Mesajı Okuyun
Old 13-11-2009, 17:40   #3
Av.Şenel DELİGÖZ

 
Varsayılan

T.C. YARGITAY
11.Hukuk Dairesi

Esas: 2005/2924
Karar: 2006/2596
Karar Tarihi: 13.03.2006

ÖZET : Davalı trafik sigortacısı hakkında ceza zamanaşımı süresinin uygulanması gerekir. Kamu davasının düşmesi, cürümden zarar gören şahsın davadan vazgeçmiş olmasından ileri gelmiş ve vazgeçtiği sırada davacı hukuk-u şahsiyesini ayrıca muhafaza etmemiş ise artık hukuk mahkemesinde dahi dava edemez. Zarar görenin hukuk davası dışında vazgeçmesinin hukuki sonuç doğurabilmesi için hem "vazgeçme kamu davası açıldıktan sonra hakim önünde gerçekleşmeli" ve hem de "bu vazgeçme ile kamu davası düşmeli"dir.

(2918 S. K. m. 109)

Dava: Taraflar arasında görülen davada K. Asliye 1. Hukuk Mahkemesi'nce verilen 18.11.2004 tarih ve 2004/215 - 2004/572 sayılı kararın Yargıtay' ca incelenmesi davacılar vekili tarafından istenmiş ve temyiz dilekçesinin süresi içinde verildiği anlaşılmış olmakla, dava dosyası için Tetkik Hakimi M. L. tarafından düzenlenen rapor dinlendikten ve yine dosya içerisindeki dilekçe layihalar, duruşma tutanakları ve tüm belgeler okunup, incelendikten sonra işin gereği görüşülüp, düşünüldü:

Karar: Davacı vekili, davalının trafik sigortacısı olduğu aracın müvekkillerinden U'ün eşi diğerlerinin ise babası olan V.'a çarparak ölümüne neden olduğunu, müvekkillerinin destekten yoksun kaldığını ileri sürerek, toplam 8.300.000.000.TL.nin temerrüt faizi ile davalıdan tahsilini talep ve dava etmiştir.

Davalı vekili, davanın yetki, zamanaşımı ve esas yönünden reddini savunmuştur.

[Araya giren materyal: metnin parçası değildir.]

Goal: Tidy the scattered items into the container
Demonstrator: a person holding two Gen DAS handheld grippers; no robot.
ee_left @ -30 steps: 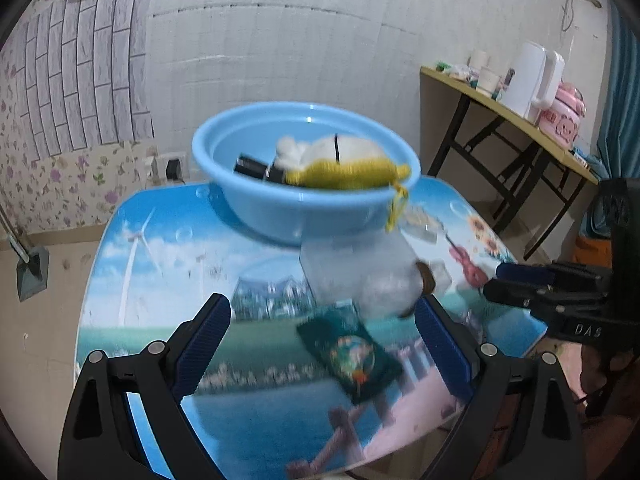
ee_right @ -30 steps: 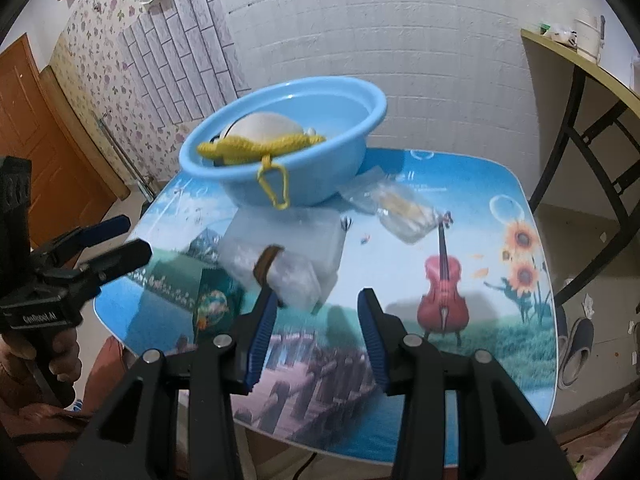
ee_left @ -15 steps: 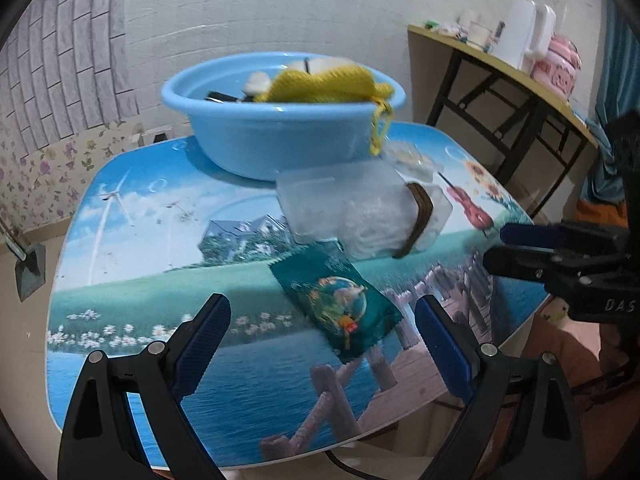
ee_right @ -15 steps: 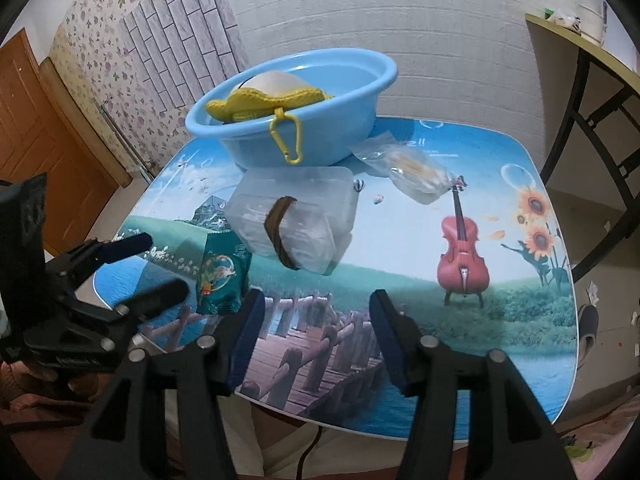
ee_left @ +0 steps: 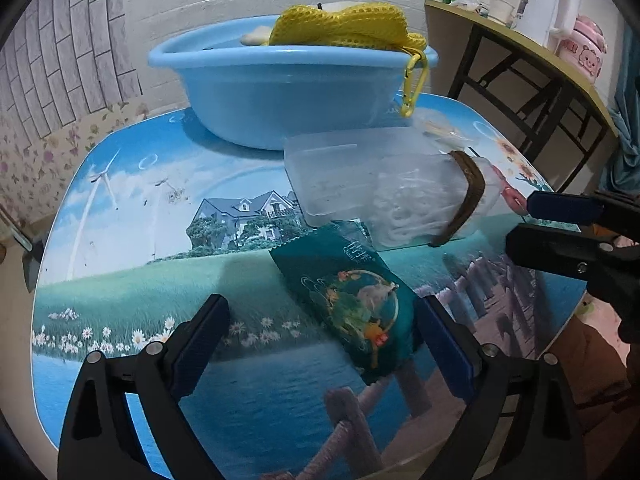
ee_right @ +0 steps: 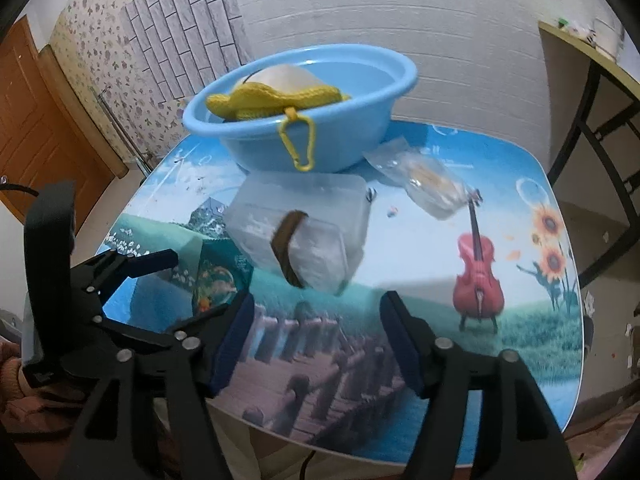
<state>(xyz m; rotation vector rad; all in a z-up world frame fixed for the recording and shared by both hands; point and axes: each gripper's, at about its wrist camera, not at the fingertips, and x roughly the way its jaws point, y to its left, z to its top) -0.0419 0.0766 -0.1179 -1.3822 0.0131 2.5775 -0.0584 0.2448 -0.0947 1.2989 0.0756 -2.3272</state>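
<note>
Scattered items are still spread across the picture-printed table, and the blue basin meant to receive them is set at its far side, already loaded with a yellow mesh pouch whose carabiner hangs over the rim. Just in front of the basin a clear plastic box bound with a brown strap is seen, one corner overlapping the far end of a green sachet; a small clear packet lies apart, toward the violin print. The left gripper is held low with its jaws spread wide on either side of the sachet, nothing pressed between them. The right gripper has just been opening; its jaws stand apart with only bare table between, short of the box. The sachet is judged the step in hand: it would best be pinched at its near, free end and drawn clear, since the box resting on the far end could be dragged along. Collision between the two closely placed grippers should be guarded against.
</note>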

Mahkemece, toplanan kanıtlar doğrultusunda, davacılardan Ü.'ün ceza davasında şikayetçi olmadığı, diğer davacıların ise kişisel hak talebinde bulunmadıkları, ceza davasındaki zamanaşımı süresinden yaralanamayacakları, davanın 2918 sayılı KTK.nun 109 ncu maddesi hükmünce iki yıllık süre içerisinde açılması gerektiği, davacıların 08.03.2002 tarihli ibraname ile davalıyı ibra ettikleri, böylece zararı ve faili öğrendikleri, bu tarihten itibaren iki yıllık zamanaşımı süresi içerisinde dava açmadıkları gerekçesiyle, zamanaşımı nedeni ile davanın reddine karar verilmiştir.

Kararı, davacılar vekili temyiz etmiştir.

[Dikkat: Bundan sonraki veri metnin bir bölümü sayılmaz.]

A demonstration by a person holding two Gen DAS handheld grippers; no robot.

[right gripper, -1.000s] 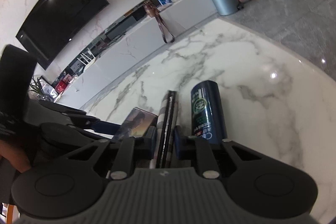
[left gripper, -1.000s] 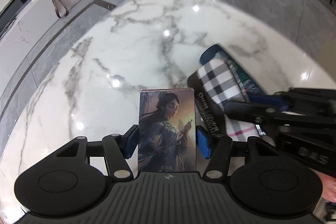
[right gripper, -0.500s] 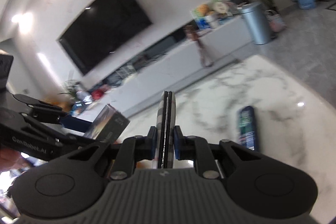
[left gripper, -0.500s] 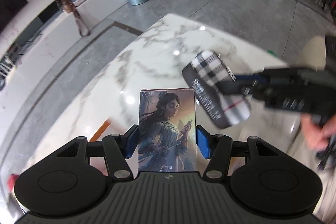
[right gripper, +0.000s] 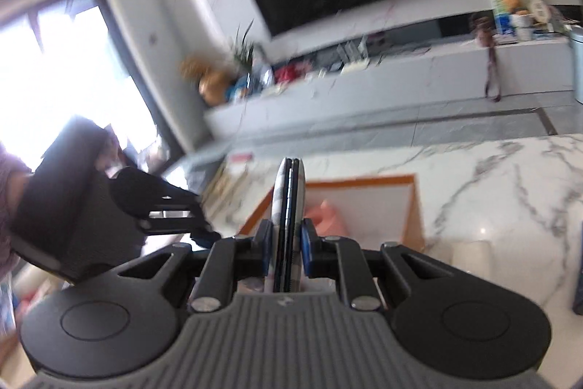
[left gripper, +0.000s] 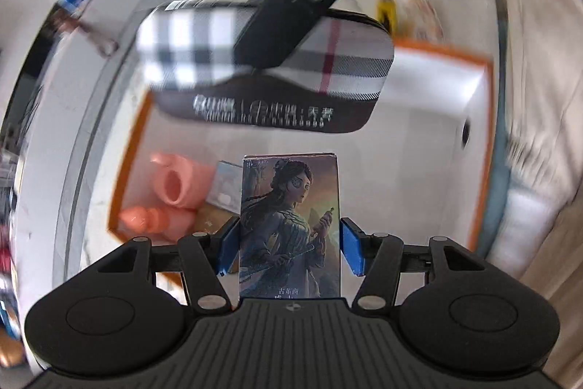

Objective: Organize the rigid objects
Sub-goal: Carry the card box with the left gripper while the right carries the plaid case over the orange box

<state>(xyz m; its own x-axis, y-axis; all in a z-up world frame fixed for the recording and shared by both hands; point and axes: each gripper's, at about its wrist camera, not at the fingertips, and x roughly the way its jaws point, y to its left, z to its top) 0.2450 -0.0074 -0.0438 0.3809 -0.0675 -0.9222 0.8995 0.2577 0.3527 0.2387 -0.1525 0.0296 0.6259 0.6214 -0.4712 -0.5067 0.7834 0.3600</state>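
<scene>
The left gripper (left gripper: pixel 289 248) is clamped on an illustrated card box (left gripper: pixel 289 228); the blue pads (left gripper: pixel 351 252) are pressed against its long side edges, so the printed face is kept upright toward the camera and the box cannot twist. The right gripper (right gripper: pixel 288 248) is closed on a plaid case (right gripper: pixel 288 206), with the jaws nearly together because the case is held across its thin dimension, edge-on in the right wrist view. In the left wrist view the same plaid case (left gripper: pixel 266 61) is seen broadside, carried by the right gripper (left gripper: pixel 277 35) above the card box.

Both items are held in the air over an orange-rimmed bin (left gripper: pixel 481 148) with a pale interior. This is judged to be the collection container, so the step in hand is probably drop-off of two rigid items at once. Pink items (left gripper: pixel 175 188) are already lying at one end of the bin, with a pale blue box (left gripper: pixel 227 186) just beside them; the rest of the floor looks bare, which is likely why the grippers are held over that part.

The bin (right gripper: pixel 415 206) is resting on a white marble tabletop (right gripper: pixel 510 188). A person's pale sleeve (left gripper: pixel 539 133) is seen at the right edge. The background is blurred by motion, so finer detail cannot be told.
</scene>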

1- Dava dosyası içerisindeki bilgi ve belgelere, mahkeme kararının gerekçesinde dayanılan delillerin tartışılıp, değerlendirilmesinde usul ve yasaya aykırı bir yön bulunmamasına göre, davacılar vekilinin aşağıdaki bendin kapsamı dışında kalan diğer temyiz itirazlarının reddine karar vermek gerekmiştir.

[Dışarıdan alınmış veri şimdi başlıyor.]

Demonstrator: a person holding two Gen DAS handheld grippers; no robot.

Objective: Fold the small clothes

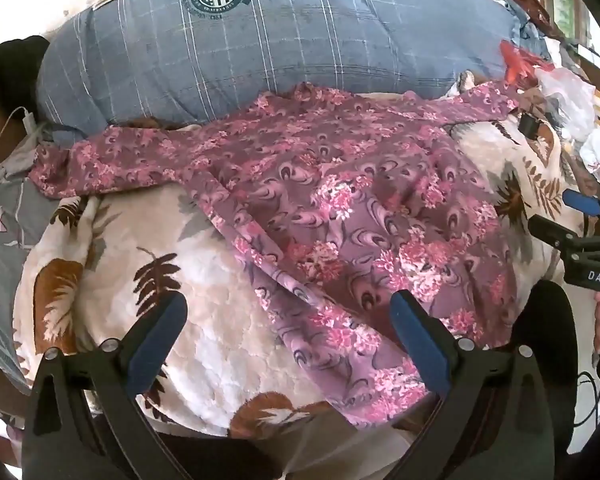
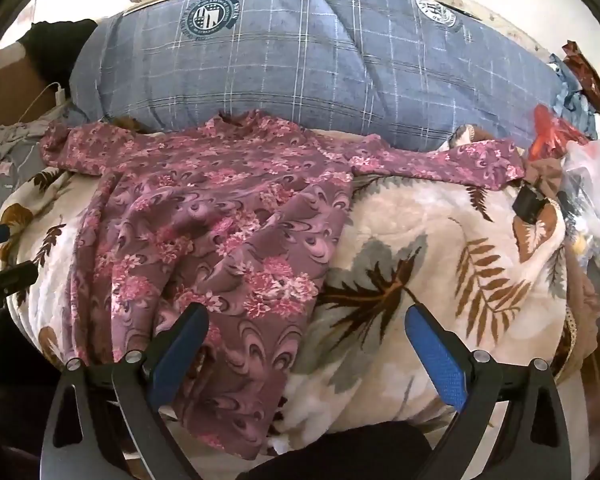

2- Dava, davalı sigorta şirketinin trafik sigortacısı olduğu aracın davacıların murisinin ölümüne neden olmasından kaynaklanan maddi ( destek ) tazminat istemine ilişkindir.

Mahkemece, yazılı gerekçelerle davalı trafik sigorta şirketi yönünden uzamış ceza zamanaşımı süresinin uygulamayacağı sonucuna varılarak, davanın zamanaşımı nedeniyle reddine karar verilmiştir.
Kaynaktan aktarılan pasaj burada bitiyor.